── SOURCE DATA
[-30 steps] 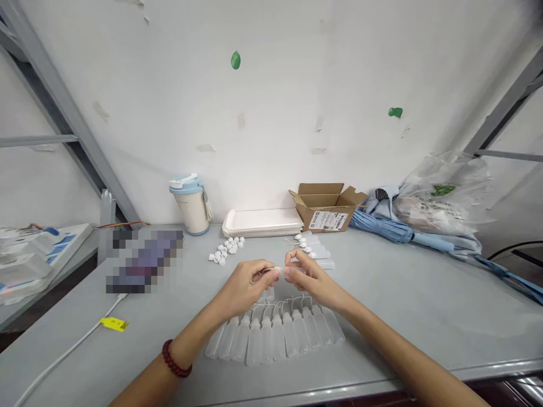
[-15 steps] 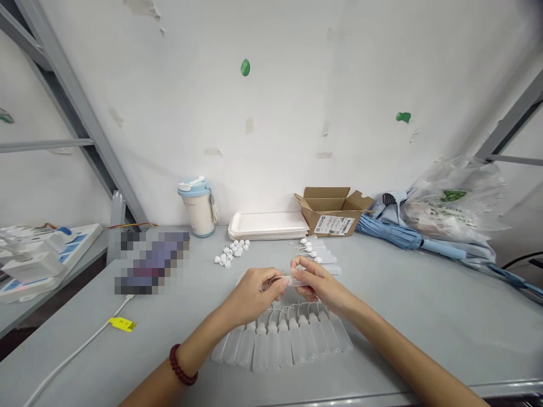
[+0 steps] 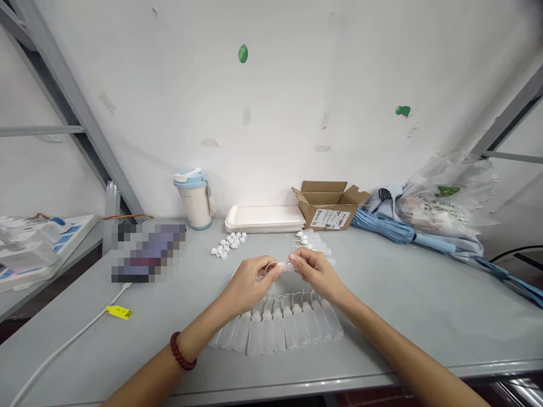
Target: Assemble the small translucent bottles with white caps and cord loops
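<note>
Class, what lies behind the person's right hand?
Several translucent bottles, some with white caps, lie beyond the right hand, which partly covers the nearest; anything fully hidden cannot be seen.

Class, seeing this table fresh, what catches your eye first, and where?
A fanned row of translucent bottles lies toward the front of the table. Just beyond, the left hand and right hand pinch a small pale piece. An open cardboard box sits back by the wall.
</note>
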Demonstrator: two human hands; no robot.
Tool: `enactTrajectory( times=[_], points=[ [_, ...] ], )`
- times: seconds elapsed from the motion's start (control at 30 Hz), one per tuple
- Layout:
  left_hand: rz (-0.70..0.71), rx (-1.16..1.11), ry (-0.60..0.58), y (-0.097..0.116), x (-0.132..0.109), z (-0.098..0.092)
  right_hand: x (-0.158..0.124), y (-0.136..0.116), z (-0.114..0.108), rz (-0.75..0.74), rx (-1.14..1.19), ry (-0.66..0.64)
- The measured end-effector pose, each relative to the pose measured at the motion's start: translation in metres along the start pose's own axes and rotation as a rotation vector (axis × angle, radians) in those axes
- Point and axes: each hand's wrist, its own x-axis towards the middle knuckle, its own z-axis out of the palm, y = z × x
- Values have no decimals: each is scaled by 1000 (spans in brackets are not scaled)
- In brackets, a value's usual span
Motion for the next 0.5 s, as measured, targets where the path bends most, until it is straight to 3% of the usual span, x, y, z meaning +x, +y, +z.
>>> enactTrajectory(
  times=[0.1,0.17,0.37,0.5],
  points=[
    [201,234,105,-3,-2,1,2,1,0,76,146,-32],
    [242,243,126,-3,-2,0,3,-1,0,73,167,-29],
    [4,-48,37,2,1,-5,-3,-8,0,-105,-51,43],
    [-61,-120,60,3,4,-7,-5,-9,-1,-260,-213,69]
  ],
)
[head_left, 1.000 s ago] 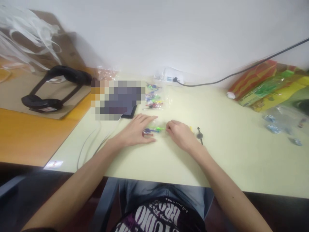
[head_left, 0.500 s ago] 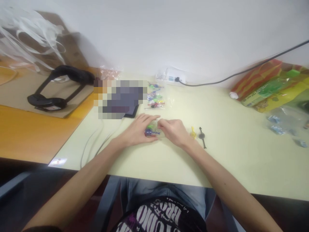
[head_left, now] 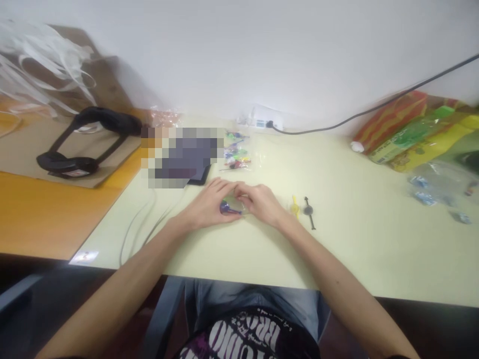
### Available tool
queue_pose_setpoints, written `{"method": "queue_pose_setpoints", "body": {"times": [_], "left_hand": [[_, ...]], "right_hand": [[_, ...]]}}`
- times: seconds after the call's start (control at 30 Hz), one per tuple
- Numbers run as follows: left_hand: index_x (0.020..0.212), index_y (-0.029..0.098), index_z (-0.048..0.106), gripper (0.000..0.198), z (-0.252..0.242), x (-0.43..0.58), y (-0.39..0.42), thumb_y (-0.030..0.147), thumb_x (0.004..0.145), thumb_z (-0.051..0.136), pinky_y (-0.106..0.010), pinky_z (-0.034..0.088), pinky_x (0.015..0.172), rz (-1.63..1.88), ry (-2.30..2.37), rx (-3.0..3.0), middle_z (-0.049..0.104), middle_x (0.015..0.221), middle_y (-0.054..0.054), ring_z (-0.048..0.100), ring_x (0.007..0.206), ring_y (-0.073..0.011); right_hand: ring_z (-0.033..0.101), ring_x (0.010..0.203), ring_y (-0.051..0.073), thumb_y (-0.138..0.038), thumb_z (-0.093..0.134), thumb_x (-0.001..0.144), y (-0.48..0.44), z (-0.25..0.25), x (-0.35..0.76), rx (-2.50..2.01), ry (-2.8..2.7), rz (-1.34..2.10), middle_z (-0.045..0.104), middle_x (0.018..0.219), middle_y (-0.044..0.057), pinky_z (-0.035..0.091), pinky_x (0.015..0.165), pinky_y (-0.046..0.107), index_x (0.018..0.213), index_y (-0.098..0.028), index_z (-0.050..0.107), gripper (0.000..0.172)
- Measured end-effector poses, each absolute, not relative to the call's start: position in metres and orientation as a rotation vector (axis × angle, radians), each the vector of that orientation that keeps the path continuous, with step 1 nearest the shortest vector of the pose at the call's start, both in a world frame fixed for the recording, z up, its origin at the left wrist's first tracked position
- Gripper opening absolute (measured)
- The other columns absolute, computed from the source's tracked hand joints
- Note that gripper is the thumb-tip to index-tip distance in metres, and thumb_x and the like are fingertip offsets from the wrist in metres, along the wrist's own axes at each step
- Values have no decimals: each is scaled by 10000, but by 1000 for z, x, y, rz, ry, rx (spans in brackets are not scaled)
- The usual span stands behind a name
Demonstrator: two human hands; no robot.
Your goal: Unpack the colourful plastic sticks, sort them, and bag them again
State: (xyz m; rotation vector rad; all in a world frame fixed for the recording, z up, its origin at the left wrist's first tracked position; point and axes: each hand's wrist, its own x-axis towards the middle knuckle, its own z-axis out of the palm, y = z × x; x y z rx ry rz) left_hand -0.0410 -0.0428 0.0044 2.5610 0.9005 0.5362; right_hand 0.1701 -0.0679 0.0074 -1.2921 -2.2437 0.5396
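My left hand and my right hand meet at the middle of the pale yellow table. Between their fingertips lies a small blue and purple toy piece, which both hands pinch; a bit of clear plastic seems to be around it. Just right of my right hand lie a small yellow piece and a small black piece with a stem. Behind the hands is a clear bag of several coloured small toys.
A dark tablet lies behind my left hand. Black headphones rest on cardboard at the left. A white power strip with a black cable sits by the wall. Colourful bags and clear packets are at the right.
My right hand has moved left to meet my left hand over the blue piece. The green part seen a second ago is now hidden between the fingers.
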Motion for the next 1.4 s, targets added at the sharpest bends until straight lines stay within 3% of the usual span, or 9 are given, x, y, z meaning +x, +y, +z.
{"method": "queue_pose_setpoints", "body": {"times": [0.07, 0.17, 0.37, 0.57, 0.8, 1.03, 1.4], "left_hand": [[1436, 244, 476, 708, 5, -41, -43, 485, 825, 742, -480, 387, 1148, 530, 917, 2578, 590, 1360, -89, 517, 1280, -312], [1542, 262, 360, 866, 5, -43, -44, 513, 812, 752, -519, 244, 1256, 491, 935, 2622, 528, 1475, -87, 462, 1380, -318], [1591, 249, 285, 1024, 4, -47, -43, 636, 768, 754, -526, 151, 1292, 413, 987, 2684, 480, 1531, -108, 426, 1427, -328], [1588, 261, 303, 971, 2, -47, -42, 611, 792, 735, -543, 142, 1290, 404, 995, 2687, 510, 1506, -97, 450, 1406, -334], [1558, 257, 351, 863, 2, -49, -41, 571, 836, 707, -499, 341, 1199, 437, 1043, 2588, 508, 1497, -101, 471, 1355, -330], [1563, 269, 348, 879, 2, -47, -42, 546, 820, 727, -493, 396, 1151, 449, 1015, 2548, 514, 1482, -102, 468, 1338, -339], [1584, 271, 304, 954, 3, -44, -43, 543, 793, 762, -504, 391, 1166, 482, 971, 2547, 522, 1485, -105, 477, 1346, -340]], "right_hand": [[640, 691, 154, -211, 506, 1003, -76, 24, 189, -1292, -2151, 552, 756, 968, 6, 407, 715, 260, 1109, -261, 674, 204], [614, 662, 165, -308, 530, 1011, -101, 48, 231, -1521, -1959, 312, 739, 971, 42, 417, 706, 291, 1142, -230, 667, 205], [564, 838, 268, -543, 639, 935, -159, 25, 288, -1815, -2010, -181, 656, 890, 102, 397, 758, 380, 897, -208, 715, 346], [553, 887, 278, -387, 648, 957, -182, -10, 265, -1960, -2077, -312, 636, 947, 116, 344, 746, 385, 886, -192, 713, 217], [557, 851, 263, -169, 544, 991, -197, -8, 244, -1992, -2071, -182, 644, 859, 81, 324, 738, 380, 865, -193, 657, 170], [551, 814, 244, -97, 510, 979, -180, -3, 243, -1885, -2048, -121, 659, 847, 69, 330, 718, 352, 858, -195, 592, 176], [538, 838, 240, -98, 476, 1001, -98, 13, 201, -1666, -2327, -233, 669, 857, 86, 324, 746, 361, 904, -171, 652, 214]]}}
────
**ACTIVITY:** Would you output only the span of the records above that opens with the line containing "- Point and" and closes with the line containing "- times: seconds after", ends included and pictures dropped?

**SOLUTION:**
- Point and axes: each hand's wrist, its own x-axis towards the middle knuckle, its own z-axis out of the palm, y = z × x
- Values have no decimals: each is scaled by 1000 (spans in brackets are not scaled)
- In brackets, a value's usual span
Motion for the next 0.5 s, as measured, targets where the path bends most, until it is straight to 3% of the usual span, x, y, z meaning +x, +y, +z.
>>> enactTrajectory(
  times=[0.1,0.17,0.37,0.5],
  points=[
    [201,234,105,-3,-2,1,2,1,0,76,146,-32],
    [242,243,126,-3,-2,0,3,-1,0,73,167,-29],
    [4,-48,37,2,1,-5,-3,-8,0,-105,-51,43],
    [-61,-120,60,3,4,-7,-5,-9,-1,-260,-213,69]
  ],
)
[head_left, 1.000 s ago] 
[head_left, 0.500 s ago] 
[head_left, now] 
### Available tool
queue_pose_setpoints, written `{"method": "queue_pose_setpoints", "body": {"times": [_], "left_hand": [[_, ...]], "right_hand": [[_, ...]]}}`
- times: seconds after the call's start (control at 30 Hz), one per tuple

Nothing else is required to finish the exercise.